- [Task description]
Could you find every line in the records below that contains the word "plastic" and copy it?

BEGIN Records

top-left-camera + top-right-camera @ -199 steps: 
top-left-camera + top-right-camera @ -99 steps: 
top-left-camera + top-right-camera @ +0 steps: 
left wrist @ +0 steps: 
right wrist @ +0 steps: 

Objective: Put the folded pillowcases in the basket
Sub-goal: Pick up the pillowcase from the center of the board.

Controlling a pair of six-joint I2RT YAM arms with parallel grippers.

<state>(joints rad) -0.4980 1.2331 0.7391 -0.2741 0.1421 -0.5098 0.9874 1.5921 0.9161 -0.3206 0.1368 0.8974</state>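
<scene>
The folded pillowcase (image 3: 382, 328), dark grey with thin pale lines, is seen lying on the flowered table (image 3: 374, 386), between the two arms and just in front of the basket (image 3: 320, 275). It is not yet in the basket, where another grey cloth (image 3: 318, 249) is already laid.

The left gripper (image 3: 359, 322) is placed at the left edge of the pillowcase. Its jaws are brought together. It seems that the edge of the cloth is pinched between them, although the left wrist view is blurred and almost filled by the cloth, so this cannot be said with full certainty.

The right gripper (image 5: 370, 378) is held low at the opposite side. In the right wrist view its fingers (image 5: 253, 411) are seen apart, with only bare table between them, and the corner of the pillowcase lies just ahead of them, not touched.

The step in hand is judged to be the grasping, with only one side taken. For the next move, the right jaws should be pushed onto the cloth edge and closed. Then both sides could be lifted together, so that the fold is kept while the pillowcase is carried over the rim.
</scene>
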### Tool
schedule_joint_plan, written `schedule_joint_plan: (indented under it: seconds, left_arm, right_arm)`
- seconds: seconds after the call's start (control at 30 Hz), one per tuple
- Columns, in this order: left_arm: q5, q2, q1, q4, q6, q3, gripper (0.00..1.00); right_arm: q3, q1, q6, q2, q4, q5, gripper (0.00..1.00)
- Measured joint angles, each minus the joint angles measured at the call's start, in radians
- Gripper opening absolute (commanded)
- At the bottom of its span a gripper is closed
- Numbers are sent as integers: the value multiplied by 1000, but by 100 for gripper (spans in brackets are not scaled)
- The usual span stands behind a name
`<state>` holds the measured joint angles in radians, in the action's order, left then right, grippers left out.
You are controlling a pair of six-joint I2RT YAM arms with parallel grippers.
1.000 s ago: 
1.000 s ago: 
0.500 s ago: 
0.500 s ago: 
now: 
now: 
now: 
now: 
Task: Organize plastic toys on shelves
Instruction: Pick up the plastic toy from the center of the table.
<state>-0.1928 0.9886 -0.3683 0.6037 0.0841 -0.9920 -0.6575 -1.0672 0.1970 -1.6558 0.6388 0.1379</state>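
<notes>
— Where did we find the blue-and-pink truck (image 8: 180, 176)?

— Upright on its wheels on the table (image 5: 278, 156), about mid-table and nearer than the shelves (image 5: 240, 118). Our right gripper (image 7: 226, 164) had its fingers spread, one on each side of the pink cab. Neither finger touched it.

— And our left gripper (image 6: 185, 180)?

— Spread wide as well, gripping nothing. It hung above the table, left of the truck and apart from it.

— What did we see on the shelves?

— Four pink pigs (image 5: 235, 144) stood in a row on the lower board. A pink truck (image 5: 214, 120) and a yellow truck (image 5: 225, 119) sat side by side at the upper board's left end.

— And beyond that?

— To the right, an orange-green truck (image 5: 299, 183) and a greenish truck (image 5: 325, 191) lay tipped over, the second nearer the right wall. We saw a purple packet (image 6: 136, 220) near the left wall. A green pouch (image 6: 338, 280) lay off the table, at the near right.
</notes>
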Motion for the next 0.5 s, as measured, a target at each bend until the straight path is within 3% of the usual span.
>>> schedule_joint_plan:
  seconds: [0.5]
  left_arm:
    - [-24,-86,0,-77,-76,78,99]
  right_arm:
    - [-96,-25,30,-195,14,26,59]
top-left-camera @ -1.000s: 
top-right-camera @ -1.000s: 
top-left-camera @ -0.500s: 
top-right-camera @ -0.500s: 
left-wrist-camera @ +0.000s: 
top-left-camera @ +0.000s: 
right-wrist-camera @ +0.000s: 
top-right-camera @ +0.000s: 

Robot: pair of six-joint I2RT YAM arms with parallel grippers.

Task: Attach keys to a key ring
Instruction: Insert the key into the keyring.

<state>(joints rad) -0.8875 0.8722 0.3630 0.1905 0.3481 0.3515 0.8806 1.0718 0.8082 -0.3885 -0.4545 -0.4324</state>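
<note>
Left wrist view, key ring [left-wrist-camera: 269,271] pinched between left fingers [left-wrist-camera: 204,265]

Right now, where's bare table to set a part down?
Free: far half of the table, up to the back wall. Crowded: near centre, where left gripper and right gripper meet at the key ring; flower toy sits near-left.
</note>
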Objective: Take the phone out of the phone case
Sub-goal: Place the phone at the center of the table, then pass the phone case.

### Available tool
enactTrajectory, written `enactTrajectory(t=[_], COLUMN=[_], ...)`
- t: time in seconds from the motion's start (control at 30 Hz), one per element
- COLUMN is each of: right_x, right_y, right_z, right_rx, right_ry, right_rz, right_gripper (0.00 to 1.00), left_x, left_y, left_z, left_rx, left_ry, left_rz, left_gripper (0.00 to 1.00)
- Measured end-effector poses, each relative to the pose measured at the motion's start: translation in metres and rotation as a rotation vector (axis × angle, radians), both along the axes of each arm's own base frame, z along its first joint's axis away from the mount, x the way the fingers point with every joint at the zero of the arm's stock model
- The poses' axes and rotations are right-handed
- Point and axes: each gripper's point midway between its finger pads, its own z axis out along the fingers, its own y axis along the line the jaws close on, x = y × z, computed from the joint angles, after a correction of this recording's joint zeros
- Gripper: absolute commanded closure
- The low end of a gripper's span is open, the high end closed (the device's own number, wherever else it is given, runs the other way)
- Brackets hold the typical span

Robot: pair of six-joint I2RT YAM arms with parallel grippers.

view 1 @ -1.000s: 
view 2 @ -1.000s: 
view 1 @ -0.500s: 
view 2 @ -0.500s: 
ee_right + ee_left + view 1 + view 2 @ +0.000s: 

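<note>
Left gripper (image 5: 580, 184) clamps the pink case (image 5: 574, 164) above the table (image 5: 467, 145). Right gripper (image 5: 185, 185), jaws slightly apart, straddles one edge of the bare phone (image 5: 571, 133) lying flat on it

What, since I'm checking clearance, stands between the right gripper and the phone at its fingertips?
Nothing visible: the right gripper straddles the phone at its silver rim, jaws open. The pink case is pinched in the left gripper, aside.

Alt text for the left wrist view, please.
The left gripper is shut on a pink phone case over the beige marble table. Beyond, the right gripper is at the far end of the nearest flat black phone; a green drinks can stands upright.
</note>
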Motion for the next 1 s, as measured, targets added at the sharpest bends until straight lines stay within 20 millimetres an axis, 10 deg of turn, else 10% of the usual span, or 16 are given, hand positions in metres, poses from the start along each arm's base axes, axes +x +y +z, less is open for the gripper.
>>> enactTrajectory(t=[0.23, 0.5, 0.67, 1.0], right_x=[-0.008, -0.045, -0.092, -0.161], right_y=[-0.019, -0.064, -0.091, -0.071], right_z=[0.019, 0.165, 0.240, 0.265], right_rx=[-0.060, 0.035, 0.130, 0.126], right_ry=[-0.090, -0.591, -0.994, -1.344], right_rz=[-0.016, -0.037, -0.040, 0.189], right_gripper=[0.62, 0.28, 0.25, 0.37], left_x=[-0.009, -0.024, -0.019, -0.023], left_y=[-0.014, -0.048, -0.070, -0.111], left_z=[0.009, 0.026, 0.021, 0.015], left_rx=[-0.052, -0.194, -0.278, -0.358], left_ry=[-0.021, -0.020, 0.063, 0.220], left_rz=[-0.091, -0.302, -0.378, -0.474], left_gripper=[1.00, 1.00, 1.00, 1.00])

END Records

- [Completed exercise]
Task: Organize plastic toys on shelves
Instruction: Pick up the plastic toy from the center of the table.

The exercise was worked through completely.